By when will the company be profitable?
If I am breaking even on the merchant side in 3-4 months, then in the next 7-8 months this business will be churning at least $1 million a month, so that on an overall basis I am breaking even. The consumer business I want to run at negative $1 million a month. Whatever profit I make on an operating basis, that plus $1 million I will redeploy to grow the business. Today the cash burn is not much. In the merchant business, we lose $1.5 million a month. It was $8 million six months back. And this is not because we have done any cost cutting, but because the business has scaled.
What impact have the digital lending guidelines had on the company?
We were a payments company, so a lot of the things that the guidelines had mandated, we were already doing. For us on the merchant side, the money flow has to change. When we disbursed a loan, the money would come from an NBFC to a BharatPe-designated account and from there it would go to the merchant account, but now it has to go directly to the merchant account.
Operationally this isn't a big concern, since this it be solved through APIs with 10 people from the tech team working for three weeks. We used to charge 2 per cent processing fee to the consumer. Now, the consumers will pay it to the NBFCs, who then will pay it to us. There are 6-7 money flow-related changes that we have to make, which will consume half of my tech team for the next two months. And that is why we do not have time for growth related activities.
On the card side, there is a lot more work to be done but thankfully it is not a large chunk of our business. For us it impacts 20 per cent of our consumer business. So, we will come up with co-branded credit cards and we are working with multiple banks such as Bank of Baroda, Union Bank of India, Yes Bank, and Kotak Mahindra Bank.
Eventually, Unity Bank will also be a partner but it will be a second or third bank partner. There is lots of interest from banks because the business has done well. RBI has given time till November 30 for the guidelines to kick in. Ideally, we would want the partnership to be live within that time but if it doesn’t happen then when we are onboarding a customer, we will give them all the options and say “credit card coming soon”.
What is the status update on Unity Small Finance Bank?
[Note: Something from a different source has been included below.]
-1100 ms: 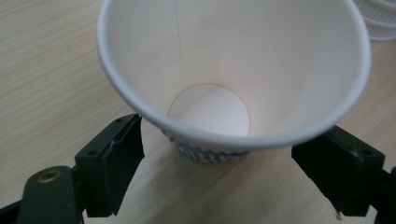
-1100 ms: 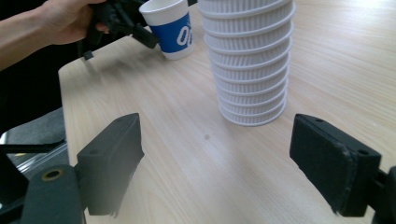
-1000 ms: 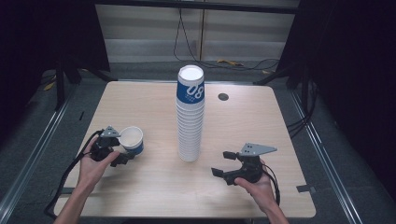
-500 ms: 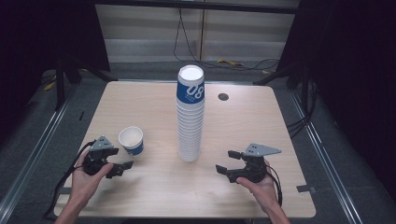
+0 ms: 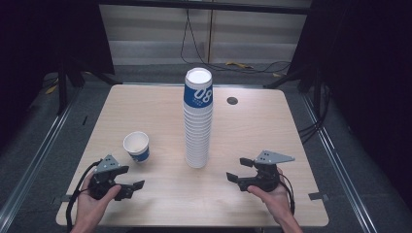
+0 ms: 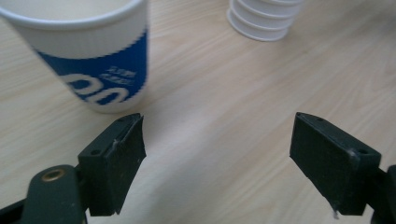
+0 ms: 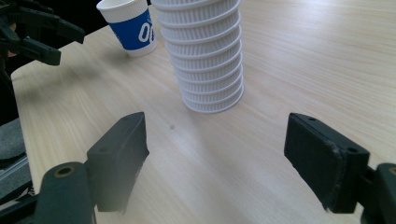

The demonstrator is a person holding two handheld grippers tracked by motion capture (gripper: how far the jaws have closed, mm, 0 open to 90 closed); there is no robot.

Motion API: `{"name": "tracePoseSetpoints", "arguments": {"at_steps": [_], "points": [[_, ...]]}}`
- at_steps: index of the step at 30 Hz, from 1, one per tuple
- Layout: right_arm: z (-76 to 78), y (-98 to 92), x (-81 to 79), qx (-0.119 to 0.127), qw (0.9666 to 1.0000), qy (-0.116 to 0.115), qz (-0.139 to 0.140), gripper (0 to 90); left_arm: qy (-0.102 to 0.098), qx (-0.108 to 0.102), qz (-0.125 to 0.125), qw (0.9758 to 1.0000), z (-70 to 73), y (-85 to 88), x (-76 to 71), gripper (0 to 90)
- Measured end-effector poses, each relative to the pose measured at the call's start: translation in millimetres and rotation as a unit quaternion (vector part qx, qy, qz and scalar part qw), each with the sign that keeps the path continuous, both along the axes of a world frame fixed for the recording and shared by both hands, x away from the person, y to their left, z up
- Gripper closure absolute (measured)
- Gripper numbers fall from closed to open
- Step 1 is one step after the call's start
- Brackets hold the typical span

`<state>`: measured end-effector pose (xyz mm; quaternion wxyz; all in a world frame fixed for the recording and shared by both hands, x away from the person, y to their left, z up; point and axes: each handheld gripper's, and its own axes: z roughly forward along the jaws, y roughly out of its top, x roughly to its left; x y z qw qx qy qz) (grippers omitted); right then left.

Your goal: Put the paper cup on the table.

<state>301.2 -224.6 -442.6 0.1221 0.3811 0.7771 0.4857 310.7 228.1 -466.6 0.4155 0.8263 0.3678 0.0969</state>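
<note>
A single white-and-blue paper cup (image 5: pixel 137 146) (image 6: pixel 93 51) stands upright on the left of the wooden table (image 5: pixel 145 107). A tall stack of cups (image 5: pixel 197 121) (image 7: pixel 205 51) rises at the table's middle. My left gripper (image 5: pixel 132 178) (image 6: pixel 219 154) lies near the front left edge, short of the cup and apart from it. It is open, its jaws have just been opening slightly, and nothing is between them. My right gripper (image 5: pixel 236 170) (image 7: pixel 215 154) rests at the front right and points at the stack's base. It is open, its jaws have just been closing, and nothing is between them.
A small black round grommet (image 5: pixel 232 100) sits in the tabletop behind the stack. Cables (image 5: pixel 243 65) lie on the floor beyond the far edge. Metal rails (image 5: pixel 34 160) run along the floor on both sides of the table.
The left gripper has let go of the single cup and drawn back toward the front edge; the cup stays standing. The right gripper has narrowed its jaws and barely shifted.
</note>
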Motion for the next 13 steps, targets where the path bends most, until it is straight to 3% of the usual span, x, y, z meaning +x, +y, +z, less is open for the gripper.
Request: {"name": "tracePoseSetpoints", "arguments": {"at_steps": [3, 6, 10, 13], "points": [[0.2, -1.8, -4.8, -0.003, 1.0, -0.001, -0.003, 20.3, 0.01, -0.01, -0.008, 0.9999, -2.5, -6.5, -4.8, 17.6], [-0.7, -1.7, -7.7, -0.005, 1.0, 0.003, -0.005, 20.2, 0.003, -0.023, 0.001, 0.9997, -1.5, -13.0, -7.6, 17.6], [-4.5, -1.0, -10.6, 0.004, 1.0, 0.002, -0.007, 19.6, -0.026, -0.019, 0.005, 0.9995, -4.1, -23.8, -8.4, 17.7], [-10.7, -2.3, -10.3, 0.001, 0.9998, 0.008, -0.016, 18.8, -0.035, -0.016, 0.0, 0.9992, -8.9, -27.9, -6.5, 17.7]]}}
PMC Bank depositors have gone. About Rs 1,400 crore has come back as they chose to invest it in the bank. The existing book of Centrum has moved into the bank. The business has scaled in the past two quarters. The bank has become profitable on an operating basis. However, on an EBITDA basis, it is still loss-making. But the thinking is that over the next two quarters, everything except the Rs 4,000 crore provisioning to pay DICGC will be taken care of and in the following two quarters, hopefully it will turn EBITDA positive. So far, the bank is running ahead of plan. The technology onboarding will go live in January or February of next year. Once the bank goes live, the bank can be one of our partners on loan book, liabilities like many other partners of ours. This is long-term thinking but that will happen at an arm’s length.